Project description:Smallholder large ruminant production in Lao People's Democratic Republic (Laos) is characterised by low reproductive efficiency. To determine if common abortifacient bovid infectious diseases are involved, a serological investigation was conducted. Sera was collected from stored and fresh cattle (n = 390) and buffalo (n = 130) samples from 2016-18 from, and then examined for associations in a retrospective risk factor study of 71 herds. The sera were assayed for antibodies to Neospora caninum, bovine viral diarrhoea virus (BVDV), Leptospira interrogans serovar Hardjo and Brucella abortus using commercially available enzyme-linked immunosorbent assay kits. These pathogens were detected in buffalo samples at 78.5% (95% CI 71.4-85.6), 0%, 2.3% (95% CI 0-4.9) and 0%, respectively, and in cattle at 4.4% (95% CI 2.4-6.4), 7.7% (95% CI 3.1-12.3), 12.8% (95% CI 9.5-16.1) and 0.26% (95% CI 0-0.8), respectively. Exposure of buffalo to N. caninum was positively associated with buffalo age, with a predicted seropositivity at birth of 52.8%, increasing to 97.2% by 12 years of age (p = 0.037).
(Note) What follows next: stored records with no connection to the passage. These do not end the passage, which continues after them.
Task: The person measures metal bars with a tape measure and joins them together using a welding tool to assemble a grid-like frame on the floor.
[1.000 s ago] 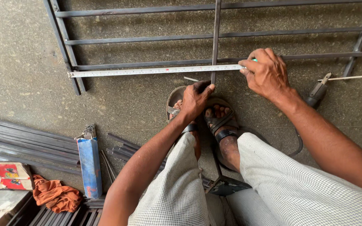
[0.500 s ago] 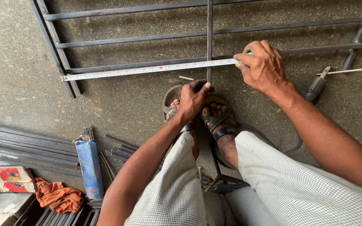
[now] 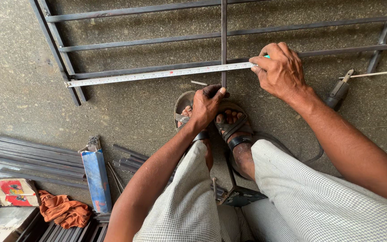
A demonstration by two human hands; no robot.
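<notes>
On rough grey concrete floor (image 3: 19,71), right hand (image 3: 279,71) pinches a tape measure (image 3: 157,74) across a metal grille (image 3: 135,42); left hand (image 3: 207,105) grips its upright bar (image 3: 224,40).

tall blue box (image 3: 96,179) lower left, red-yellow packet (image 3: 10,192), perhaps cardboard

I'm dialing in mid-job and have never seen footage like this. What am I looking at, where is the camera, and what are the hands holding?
There is no machine: a person crouches on a concrete floor, filmed from a camera on their own head looking down. In front lies a metal bar frame. The right hand pins a tape measure stretched along one horizontal bar. The left hand grips the lower end of the upright bar crossing the frame. The feet wear sandals. At left lie loose steel bars, a blue box of rods and an orange cloth. A welding holder lies at right.
</notes>
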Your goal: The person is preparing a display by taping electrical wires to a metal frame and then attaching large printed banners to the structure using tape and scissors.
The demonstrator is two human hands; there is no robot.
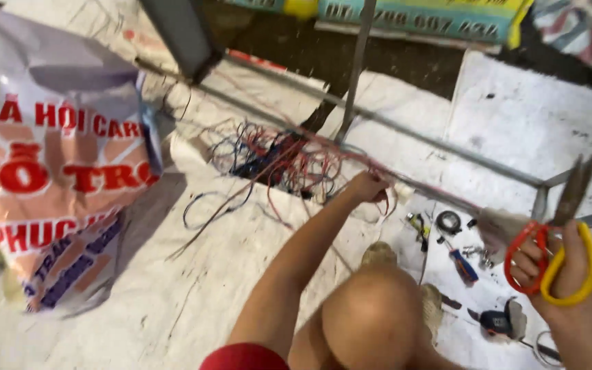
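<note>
At the centre of the frame the left hand point(366, 186) is closed on a bundle of red wires point(386, 199) lying against the metal frame bar point(447, 147); the bar's long axis runs from upper left to lower right, and the wires follow it before spreading into the tangle of red and blue wire point(275, 164) just left of the hand; at the right edge the right hand point(560, 264) grips the pliers point(570, 226) by their red and yellow handles, the jaws raised toward the upper right and apparently shut, though blurred; the left hand is on the wires, the right stands well apart from them; between the two lie a screwdriver point(462, 264) and small fittings on the white sheet point(173, 288); open room lies at lower left; the printed sack point(49, 171) bounds the left edge, the knee point(371, 318) the lower centre.
</note>
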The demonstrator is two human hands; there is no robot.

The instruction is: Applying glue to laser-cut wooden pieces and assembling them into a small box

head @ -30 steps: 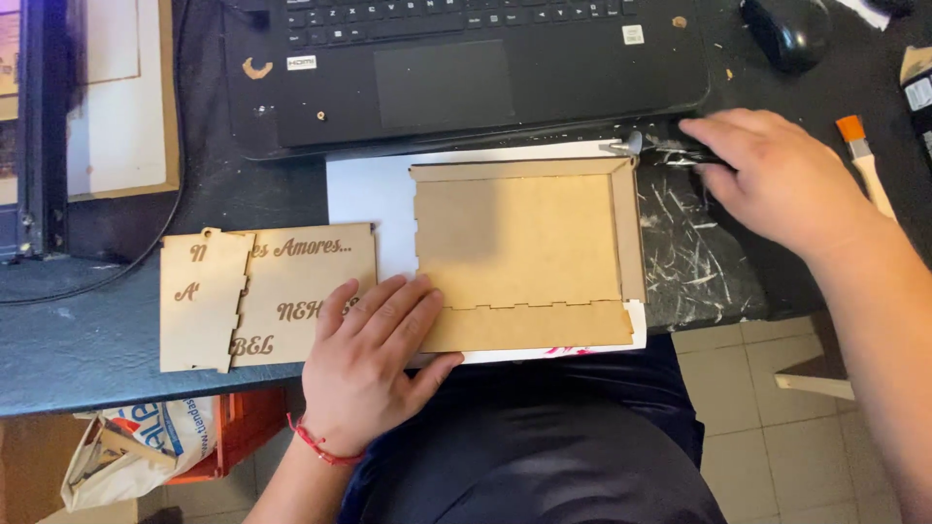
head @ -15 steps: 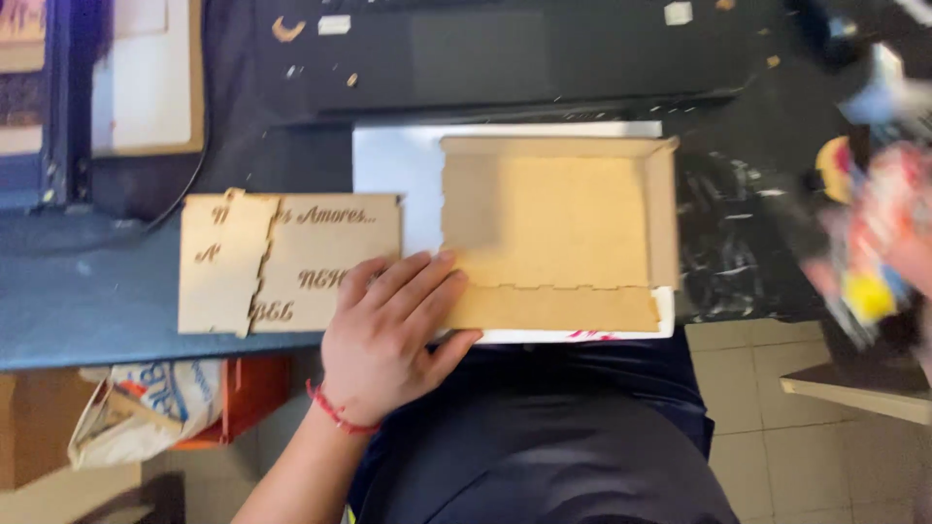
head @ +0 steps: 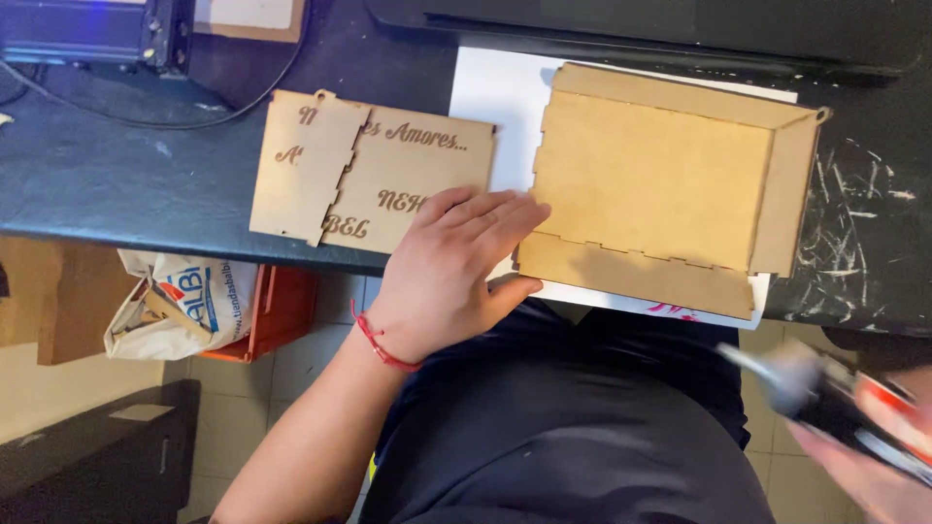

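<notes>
Since half a second ago the right hand [head: 874, 466] has dropped off the desk to the near right, blurry, fingers wrapped around a dark tube-like tool [head: 825, 398] with a red end. Left hand [head: 456, 272] lies flat, fingers spread, pinning the wooden tray [head: 660, 184] at its near-left corner, probably so it doesn't slide. Fingertips also overlap the engraved panel [head: 408, 175] just left of it.

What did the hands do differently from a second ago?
The right hand left the desk's far side near the laptop, came down to the lap, and now holds a blurred tool. The left hand stays flat beside the wooden tray.
</notes>
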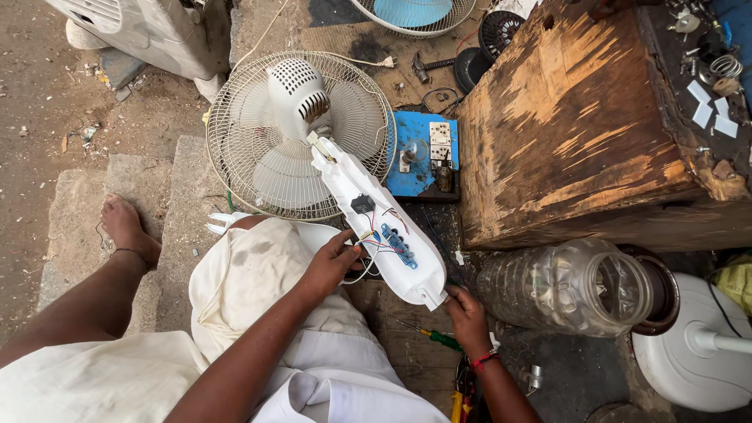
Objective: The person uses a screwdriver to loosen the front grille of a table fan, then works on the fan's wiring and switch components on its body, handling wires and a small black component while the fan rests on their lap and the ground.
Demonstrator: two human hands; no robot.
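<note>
Left hand point(329, 265) pinching loose wires beside blue circuit board point(398, 245); right hand point(465, 309) gripping lower end of white plastic fan housing point(376, 219).

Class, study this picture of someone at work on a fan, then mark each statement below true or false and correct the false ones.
1. The left hand touches the wires in the opened white fan housing. True.
2. The right hand holds the green-handled screwdriver. False: it grips the housing's lower end; the screwdriver lies on the ground.
3. The clear plastic jar stands upright. False: it lies on its side.
4. A blue switchboard lies beside the wooden box. True.
5. The fan's wire guard is black. False: it is whitish.
</note>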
Exposure of cattle to L. interrogans serovar Hardjo was more prevalent in females compared to males, was associated with higher titres of BVDV, and was more prevalent in the wet season compared to the dry season. Exposure of cattle to BVDV was more prevalent in males compared to females, the wet and dry seasons were comparable, and was associated with rising antibody titres against N. caninum and L. interrogans serovar Hardjo. The risk factor survey identified that the probability of herds being N. caninum positive increased with farmer age, if farmers believed there were rodents on farm, and if farmers weren't aware that canids or rodents could contaminate bovid feed on their farm. The probability of a herd being positive to L. interrogans serovar Hardjo increased on farms where multiple cows shared the same bull, where farmers had lower husbandry knowledge, and on farms that used water troughs. The probability of a herd being BVDV seropositive increased with increasing herd size and increasing titres to N. caninum. The benchmarking of bovid exposure to emerging abortifacient pathogens and identification of their risk factors potentially informs disease prevention strategies, supporting efforts to establish a biosecure beef supply for enhanced smallholder livestock productivity, public health and food security in Laos and surrounding countries.